Recently, there's been a global race in leveraging AI for improving business operations and solving emerging challenges. The rapid increasing number of customers and their associated transaction data has resulted in exceeding costs for maintaining in-house data warehouses and predictive services, especially when the need for scaling up the whole system occurs more often. Data cloud services including Snowflake, AWS Redshift and Azure Data Factory are powered by an advanced data platform provided as Software-as-a-Service (SaaS) to address this business demand.
As data is moving into serverless services, it's essential to have analytics and predictive services integrated in the same manner, i.e. a cloud platform. In this blog I will discuss how AI and predictive analytics are provided by the leading vendors, considering different customer segments (organisation sizes and data science backgrounds). Figure 1 presents an example of a cloud-based predictive analytics solution.
In a review, Harvard Business defined data scientist as the sexiest job of the 21st Century 1. With increasing demand for this job, the industry has defined a new kind of data scientist, the citizen data scientist, which according to Gartner is a person who creates or generates models that leverage predictive or prescriptive analytics, but whose primary job function is outside the field of statistics and analytics. Citizen data scientists are becoming more popular than traditional data scientists for many companies, therefore they have been considered as a new customer segment for cloud predictive analytics to be implemented at small and mid-size organisations without the need to maintain the data science team. This is one of the reasons for the major vendors to bring AutoML/AutoAI into the table along with Web Studio (e.g. IBM Watson Studio, MS Azure Studio, AWS Sagemaker Studio, Google Cloud AutoML) to support citizen data scientists who may have limited coding experience. The full services, of course, are still strongly supporting traditional data scientists for the whole AI/ML lifecycle (e.g. using Python SDK). In short, predictive analytics on cloud is now for all levels of data scientists, from beginner to expert.
For example, IBM provides a Watson Studio with two different streams for AutoAI and AutoML. AutoML is mostly targeted for citizen data scientists or data scientists working on standard/common data science scenarios which require rapid testing and deployment of predictive models. The ML tasks within AutoML include:
MS Azure Studio and Google Cloud Platform use a single term AutoML but classified the settings to configure automated ML experiments by the Studio Web Experience or the Python SDK (with full support). Providing similar capability, AWS SageMaker named the service as Autopilot.

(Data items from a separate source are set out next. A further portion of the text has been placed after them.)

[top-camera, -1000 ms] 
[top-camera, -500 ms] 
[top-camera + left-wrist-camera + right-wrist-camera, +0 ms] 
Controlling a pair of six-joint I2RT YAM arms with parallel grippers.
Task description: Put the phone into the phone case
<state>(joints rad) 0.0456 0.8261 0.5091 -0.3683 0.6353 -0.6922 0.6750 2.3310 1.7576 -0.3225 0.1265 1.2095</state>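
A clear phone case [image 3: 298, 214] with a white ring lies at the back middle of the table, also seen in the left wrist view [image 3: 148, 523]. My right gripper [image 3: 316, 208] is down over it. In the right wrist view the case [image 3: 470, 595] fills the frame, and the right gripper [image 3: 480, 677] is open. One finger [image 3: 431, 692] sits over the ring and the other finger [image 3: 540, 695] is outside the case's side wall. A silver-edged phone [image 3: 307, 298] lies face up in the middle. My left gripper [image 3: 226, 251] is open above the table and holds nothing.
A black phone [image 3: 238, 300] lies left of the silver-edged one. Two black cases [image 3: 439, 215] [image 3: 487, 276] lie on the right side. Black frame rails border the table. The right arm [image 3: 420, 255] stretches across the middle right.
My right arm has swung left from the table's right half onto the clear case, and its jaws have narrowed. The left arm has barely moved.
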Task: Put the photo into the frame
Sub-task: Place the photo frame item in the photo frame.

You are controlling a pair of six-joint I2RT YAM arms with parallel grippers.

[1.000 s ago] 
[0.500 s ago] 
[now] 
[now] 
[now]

You read it right, one-click deployment is just a single click (maybe a few) to have a prediction model in production. Simply load your csv dataset, specify the target prediction column then… boom you’ll have your prediction model trained and deployed on the cloud End-point. The End-point will be serving as a REST API for predicting incoming data. This process is illustrated by AWS SageMaker in Figure 2.
One-click deployment generally provides a rapid, black-box solution for newbie citizen data scientists. These cloud systems still allow experienced machine learning engineers to have full control and visibility of the features and models. For example, with added customisations, MS Azure ML designer (drag-n-drop ML) supports step-by-step definition and connections of different standard components within a ML workflow (Figure 3).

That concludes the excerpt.